In some embodiments, the spraying device 33 may be disposed at a side edge of the two-chamber 30 near the air inlet 311 and the air return 202. The evaporator 13 may be adjacent to and spaced apart from the spraying device 33. In this way, the spraying device 33 can spray and rinse the evaporator 13 closely, so that the structural layout of the two-chamber 30 is optimized.

As shown in fig. 13 and 14, in some embodiments, the spray device 33 may have spray ports 331 that are arranged to open downward. The shower ports 331 may be arranged above the top of the evaporator 13 at intervals. In this way, the spraying device 33 can spray and rinse downwards towards the evaporator 13 through the spraying opening 331, so that the filth adhered to the evaporator 13 can be rinsed to the bottom of the evaporator 13 and discharged through the bottoms of the two evaporator chambers 30.

Fig. 15 is a cross-sectional view of the shower device 33, the evaporator 13 and the condenser 12 of fig. 7. Fig. 16 is a partially enlarged schematic view of the structure in fig. 15.

As shown in fig. 15 and 16, in some embodiments, the shower ports 331 may be provided above a side of the top of the evaporator 13 remote from the condenser 12. The top-to-bottom direction of the laundry treating apparatus in the height direction is a first direction. A portion of the orthographic projection of the shower ports 331 in the first direction may be located above the top surface of the evaporator 13. Another portion of the orthographic projection of the shower port 331 in the first direction may exceed a side of the evaporator 13 near the return air port 202, the air inlet 311, or another portion of the orthographic projection of the shower port 331 in the first direction may exceed a side of the evaporator 13 far from the condenser 12. So, when spraying mouth 331 down water spray, spray mouth 331 can spray towards the lateral wall and the top surface of evaporimeter 13 simultaneously for the adhesion can be washed downwards at the bottom of two ware chambeies 30 with the filings on the lateral wall at evaporimeter 13 top, and then is convenient for discharge through the bottom of two ware chambeies 30, is favorable to improving cleaning efficiency and cleaning performance to evaporimeter 13.

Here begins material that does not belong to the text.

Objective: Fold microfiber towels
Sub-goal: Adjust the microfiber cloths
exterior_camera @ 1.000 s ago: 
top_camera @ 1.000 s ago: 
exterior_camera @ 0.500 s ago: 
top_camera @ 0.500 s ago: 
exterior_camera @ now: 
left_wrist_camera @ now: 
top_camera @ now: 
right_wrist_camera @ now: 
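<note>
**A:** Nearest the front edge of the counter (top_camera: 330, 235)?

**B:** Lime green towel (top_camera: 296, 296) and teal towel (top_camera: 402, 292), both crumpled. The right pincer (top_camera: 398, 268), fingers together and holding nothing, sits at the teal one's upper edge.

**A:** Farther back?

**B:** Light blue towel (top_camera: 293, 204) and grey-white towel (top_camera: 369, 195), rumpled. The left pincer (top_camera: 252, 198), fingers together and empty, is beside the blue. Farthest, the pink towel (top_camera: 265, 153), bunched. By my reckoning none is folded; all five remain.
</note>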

As shown in fig. 16, in some embodiments, the width of the orthographic projection portion of the bottom end opening of the shower opening 331 on the top surface of the evaporator 13 may be X in orthographic projection in the first direction. The overall width of the spray port 331 may be L, which is the width of the bottom end port of the spray port 331. X may satisfy X/L >1/3. That is, it suffices that the ratio of the width of the bottom port of the orthographic projection portion of the shower port 331 located on the top surface of the evaporator 13 to the total width of the shower port 331 is greater than 1/3. In this way, when the spraying ports 331 spray water downwards, part of water sprayed from the spraying ports 331 can be washed to the top surface of the evaporator 13, and the other part of water sprayed from the spraying ports 331 can be washed to the side surface of the evaporator 13. If the X/L is less than 1/3, the amount of water sprayed from the spray port 331 to the top surface of the evaporator 13 is insufficient, and the top surface of the evaporator 13 cannot be sufficiently cleaned.

As shown in fig. 16, in some embodiments, the bottom end ports of the shower ports 331 are horizontally disposed. L may be the maximum width of the bottom port of the shower port 331, i.e., L is the caliber of the bottom port of the shower port 331.

In other embodiments, if the bottom end ports of the shower ports 331 are arranged in a non-horizontal manner, L may be the maximum width of the front projection of the bottom end ports of the shower ports 331 on a horizontal plane.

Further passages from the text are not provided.